WORK TO COMPLETE
An exact restatement of the data is required, with the images omitted.
********************
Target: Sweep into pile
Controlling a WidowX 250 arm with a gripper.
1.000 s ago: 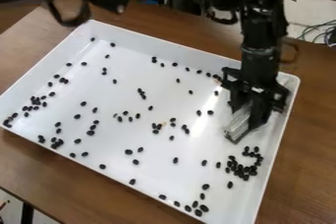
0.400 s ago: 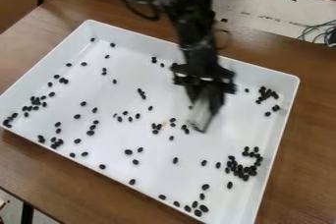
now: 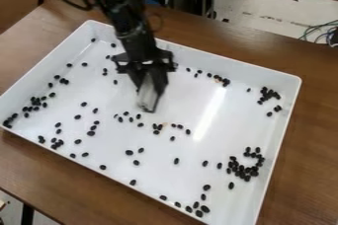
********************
SOLVED PROBLEM
Target: Sweep into pile
Controlling a WidowX 250 arm with a gripper.
1.000 s ago: 
0.400 s ago: 
now: 

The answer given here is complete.